*Task brief*: Exactly the lines from the opening of the data through the line containing "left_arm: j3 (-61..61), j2" should be reproduced, please, with nothing added.

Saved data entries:
★ ★ ★ ★ ★

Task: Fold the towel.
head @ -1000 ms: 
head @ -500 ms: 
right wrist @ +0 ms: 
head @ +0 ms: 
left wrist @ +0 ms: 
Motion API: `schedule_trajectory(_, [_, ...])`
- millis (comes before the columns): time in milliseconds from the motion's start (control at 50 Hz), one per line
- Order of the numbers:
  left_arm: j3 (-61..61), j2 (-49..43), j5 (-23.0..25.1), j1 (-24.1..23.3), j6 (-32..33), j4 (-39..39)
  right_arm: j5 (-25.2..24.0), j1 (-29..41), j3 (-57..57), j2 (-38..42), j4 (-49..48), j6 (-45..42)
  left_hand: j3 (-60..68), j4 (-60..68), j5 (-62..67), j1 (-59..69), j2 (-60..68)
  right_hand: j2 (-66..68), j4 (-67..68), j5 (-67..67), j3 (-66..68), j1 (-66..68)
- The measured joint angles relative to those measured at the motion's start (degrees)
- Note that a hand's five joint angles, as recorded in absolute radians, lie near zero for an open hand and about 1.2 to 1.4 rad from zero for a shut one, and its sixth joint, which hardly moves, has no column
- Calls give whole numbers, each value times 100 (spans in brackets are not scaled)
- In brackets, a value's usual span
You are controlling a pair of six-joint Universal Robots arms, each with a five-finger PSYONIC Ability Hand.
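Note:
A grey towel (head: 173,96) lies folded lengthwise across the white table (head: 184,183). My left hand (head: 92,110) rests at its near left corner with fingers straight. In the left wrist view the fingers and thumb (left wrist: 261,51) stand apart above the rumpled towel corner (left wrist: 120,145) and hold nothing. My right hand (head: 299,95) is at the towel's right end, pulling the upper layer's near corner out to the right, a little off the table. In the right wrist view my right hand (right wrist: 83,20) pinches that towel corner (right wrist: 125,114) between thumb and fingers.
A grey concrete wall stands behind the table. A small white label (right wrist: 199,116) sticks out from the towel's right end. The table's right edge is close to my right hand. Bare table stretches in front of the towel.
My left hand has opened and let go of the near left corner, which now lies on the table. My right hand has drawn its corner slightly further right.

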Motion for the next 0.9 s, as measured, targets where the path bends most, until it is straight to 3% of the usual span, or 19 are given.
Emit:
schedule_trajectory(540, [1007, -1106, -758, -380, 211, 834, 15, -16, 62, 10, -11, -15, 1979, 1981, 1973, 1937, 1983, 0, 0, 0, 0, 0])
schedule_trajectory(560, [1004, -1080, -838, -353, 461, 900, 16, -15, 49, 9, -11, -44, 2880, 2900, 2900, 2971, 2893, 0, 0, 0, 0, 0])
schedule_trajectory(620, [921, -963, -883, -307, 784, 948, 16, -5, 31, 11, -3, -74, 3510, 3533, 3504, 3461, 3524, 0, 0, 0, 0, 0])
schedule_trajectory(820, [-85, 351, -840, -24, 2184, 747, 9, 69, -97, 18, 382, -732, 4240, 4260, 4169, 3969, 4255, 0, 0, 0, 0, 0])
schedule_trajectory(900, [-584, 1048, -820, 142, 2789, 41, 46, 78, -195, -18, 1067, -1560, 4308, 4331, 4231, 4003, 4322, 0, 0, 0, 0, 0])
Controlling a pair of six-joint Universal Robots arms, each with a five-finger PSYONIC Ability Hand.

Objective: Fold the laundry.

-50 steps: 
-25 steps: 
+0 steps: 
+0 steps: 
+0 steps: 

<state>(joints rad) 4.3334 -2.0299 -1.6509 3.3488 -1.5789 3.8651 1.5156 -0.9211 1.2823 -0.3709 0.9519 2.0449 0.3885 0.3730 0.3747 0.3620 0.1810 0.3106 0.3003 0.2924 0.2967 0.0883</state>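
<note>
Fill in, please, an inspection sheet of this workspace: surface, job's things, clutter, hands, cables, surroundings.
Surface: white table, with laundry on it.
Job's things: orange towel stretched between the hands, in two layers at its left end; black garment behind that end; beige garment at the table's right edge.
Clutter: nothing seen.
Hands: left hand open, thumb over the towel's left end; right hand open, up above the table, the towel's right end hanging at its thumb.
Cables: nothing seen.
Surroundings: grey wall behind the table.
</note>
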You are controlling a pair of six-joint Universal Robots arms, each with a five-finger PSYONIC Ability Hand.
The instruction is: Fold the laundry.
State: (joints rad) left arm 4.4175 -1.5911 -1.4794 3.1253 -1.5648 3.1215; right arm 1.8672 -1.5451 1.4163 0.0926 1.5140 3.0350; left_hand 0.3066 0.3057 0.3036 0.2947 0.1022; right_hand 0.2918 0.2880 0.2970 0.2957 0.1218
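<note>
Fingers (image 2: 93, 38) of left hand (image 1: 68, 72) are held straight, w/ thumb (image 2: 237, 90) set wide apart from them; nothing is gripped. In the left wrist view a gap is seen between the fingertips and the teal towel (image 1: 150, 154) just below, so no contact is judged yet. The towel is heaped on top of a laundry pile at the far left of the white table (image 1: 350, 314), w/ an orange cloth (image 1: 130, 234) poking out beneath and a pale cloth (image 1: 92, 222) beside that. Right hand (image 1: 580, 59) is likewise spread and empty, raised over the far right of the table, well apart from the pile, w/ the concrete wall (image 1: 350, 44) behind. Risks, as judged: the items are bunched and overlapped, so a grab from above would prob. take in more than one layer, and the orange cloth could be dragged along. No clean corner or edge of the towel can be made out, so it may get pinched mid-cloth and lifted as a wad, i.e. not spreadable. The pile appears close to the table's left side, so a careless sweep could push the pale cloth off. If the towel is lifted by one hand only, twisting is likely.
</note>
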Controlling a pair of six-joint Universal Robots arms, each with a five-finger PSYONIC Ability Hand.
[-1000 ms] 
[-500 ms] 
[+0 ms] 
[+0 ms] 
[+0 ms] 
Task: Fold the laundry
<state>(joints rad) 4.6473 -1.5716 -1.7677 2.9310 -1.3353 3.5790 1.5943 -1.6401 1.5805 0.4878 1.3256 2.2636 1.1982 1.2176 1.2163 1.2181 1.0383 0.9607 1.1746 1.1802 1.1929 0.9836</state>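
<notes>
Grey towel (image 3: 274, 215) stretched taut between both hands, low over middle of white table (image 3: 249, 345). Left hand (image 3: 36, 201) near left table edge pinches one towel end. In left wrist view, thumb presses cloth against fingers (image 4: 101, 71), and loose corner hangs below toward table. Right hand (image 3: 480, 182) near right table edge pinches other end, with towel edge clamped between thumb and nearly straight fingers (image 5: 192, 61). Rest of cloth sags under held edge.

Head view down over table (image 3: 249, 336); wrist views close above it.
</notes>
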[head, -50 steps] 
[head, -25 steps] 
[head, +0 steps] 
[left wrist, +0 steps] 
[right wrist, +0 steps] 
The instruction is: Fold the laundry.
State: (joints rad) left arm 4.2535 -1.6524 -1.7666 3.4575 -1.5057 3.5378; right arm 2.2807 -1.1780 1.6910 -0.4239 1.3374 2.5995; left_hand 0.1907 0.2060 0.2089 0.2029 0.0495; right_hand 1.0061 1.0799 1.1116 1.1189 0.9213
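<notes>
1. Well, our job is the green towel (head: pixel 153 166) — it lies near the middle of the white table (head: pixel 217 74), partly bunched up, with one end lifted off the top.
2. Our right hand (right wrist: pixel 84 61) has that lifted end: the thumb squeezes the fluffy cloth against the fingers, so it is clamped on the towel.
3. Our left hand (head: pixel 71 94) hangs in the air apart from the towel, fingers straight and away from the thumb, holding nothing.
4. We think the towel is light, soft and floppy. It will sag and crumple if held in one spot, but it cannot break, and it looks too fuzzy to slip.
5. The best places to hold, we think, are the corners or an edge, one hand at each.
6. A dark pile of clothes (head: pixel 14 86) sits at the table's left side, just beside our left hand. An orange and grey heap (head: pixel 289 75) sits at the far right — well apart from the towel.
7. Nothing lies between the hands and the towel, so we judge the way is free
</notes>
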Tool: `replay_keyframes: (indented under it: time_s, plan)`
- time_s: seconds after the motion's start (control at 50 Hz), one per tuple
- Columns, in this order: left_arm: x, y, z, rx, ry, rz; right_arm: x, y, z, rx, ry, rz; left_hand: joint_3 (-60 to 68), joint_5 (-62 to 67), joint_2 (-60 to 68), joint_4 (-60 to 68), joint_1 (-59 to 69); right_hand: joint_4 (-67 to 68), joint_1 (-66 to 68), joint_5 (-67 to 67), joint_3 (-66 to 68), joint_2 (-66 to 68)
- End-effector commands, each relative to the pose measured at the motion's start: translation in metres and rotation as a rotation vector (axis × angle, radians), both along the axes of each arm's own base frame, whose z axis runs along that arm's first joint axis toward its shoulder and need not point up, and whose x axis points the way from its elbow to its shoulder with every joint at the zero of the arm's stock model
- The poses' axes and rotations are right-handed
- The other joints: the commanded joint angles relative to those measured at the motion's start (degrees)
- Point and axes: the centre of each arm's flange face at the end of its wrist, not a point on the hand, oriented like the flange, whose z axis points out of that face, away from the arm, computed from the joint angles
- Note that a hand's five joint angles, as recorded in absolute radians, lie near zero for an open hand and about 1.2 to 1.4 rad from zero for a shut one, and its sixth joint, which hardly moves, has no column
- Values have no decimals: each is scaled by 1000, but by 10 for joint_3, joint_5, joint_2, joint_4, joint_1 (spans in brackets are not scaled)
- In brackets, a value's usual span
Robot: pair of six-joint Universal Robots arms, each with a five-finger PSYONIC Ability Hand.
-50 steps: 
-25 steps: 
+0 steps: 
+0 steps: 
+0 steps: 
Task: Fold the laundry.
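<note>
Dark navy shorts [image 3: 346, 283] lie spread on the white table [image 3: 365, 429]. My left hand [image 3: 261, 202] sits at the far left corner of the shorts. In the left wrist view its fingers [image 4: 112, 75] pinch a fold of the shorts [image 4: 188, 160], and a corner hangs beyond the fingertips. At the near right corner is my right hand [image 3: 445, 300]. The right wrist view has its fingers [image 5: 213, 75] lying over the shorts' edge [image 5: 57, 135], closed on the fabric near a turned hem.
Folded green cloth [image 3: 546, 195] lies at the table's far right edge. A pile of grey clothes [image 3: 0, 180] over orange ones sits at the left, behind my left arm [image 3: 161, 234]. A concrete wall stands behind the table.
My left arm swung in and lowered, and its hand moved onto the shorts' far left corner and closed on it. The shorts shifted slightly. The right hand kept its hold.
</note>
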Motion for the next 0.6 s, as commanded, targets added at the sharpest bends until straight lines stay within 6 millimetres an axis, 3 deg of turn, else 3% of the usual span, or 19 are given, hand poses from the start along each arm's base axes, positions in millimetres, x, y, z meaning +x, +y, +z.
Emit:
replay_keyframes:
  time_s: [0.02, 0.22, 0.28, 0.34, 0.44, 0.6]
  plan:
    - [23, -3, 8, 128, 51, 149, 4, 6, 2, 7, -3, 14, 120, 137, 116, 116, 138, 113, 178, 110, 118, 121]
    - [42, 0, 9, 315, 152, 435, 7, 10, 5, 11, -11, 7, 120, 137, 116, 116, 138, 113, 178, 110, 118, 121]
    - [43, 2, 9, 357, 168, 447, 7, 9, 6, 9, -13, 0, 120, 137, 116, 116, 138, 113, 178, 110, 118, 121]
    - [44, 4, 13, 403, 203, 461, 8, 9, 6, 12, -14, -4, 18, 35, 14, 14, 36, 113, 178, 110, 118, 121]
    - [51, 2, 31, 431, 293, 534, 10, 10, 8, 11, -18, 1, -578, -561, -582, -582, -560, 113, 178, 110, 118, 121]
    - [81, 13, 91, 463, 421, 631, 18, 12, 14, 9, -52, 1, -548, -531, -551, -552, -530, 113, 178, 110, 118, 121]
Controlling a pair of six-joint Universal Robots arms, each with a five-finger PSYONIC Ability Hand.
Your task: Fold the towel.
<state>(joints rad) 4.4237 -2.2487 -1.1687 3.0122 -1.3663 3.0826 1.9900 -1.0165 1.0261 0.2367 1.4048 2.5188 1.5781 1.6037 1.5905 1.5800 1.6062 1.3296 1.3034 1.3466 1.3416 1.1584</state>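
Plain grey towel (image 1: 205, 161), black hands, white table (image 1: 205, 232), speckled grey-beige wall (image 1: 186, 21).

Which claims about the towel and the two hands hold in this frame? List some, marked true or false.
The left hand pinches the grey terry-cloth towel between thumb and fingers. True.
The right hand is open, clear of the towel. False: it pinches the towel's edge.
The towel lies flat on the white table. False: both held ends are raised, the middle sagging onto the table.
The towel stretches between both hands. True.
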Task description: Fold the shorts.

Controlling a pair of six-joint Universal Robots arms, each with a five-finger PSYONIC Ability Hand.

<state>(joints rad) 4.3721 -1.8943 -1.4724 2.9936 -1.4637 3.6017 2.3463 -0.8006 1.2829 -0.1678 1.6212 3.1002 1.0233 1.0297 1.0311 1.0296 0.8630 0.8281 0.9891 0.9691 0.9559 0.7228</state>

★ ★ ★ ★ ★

*Result for this exercise*:
Task: Fold the towel.
head @ -1000 ms: 
head @ -500 ms: 
right wrist @ +0 ms: 
head @ +0 ms: 
left wrist @ +0 ms: 
Motion API: `schedule_trajectory(_, [_, ...])`
- millis (comes before the columns): time in milliseconds from the motion's start (control at 50 Hz), one per line
- Order of the numbers:
  left_arm: j3 (-61..61), j2 (-49..43), j5 (-23.0..25.1), j1 (-24.1..23.3), j6 (-32..33), j4 (-39..39)

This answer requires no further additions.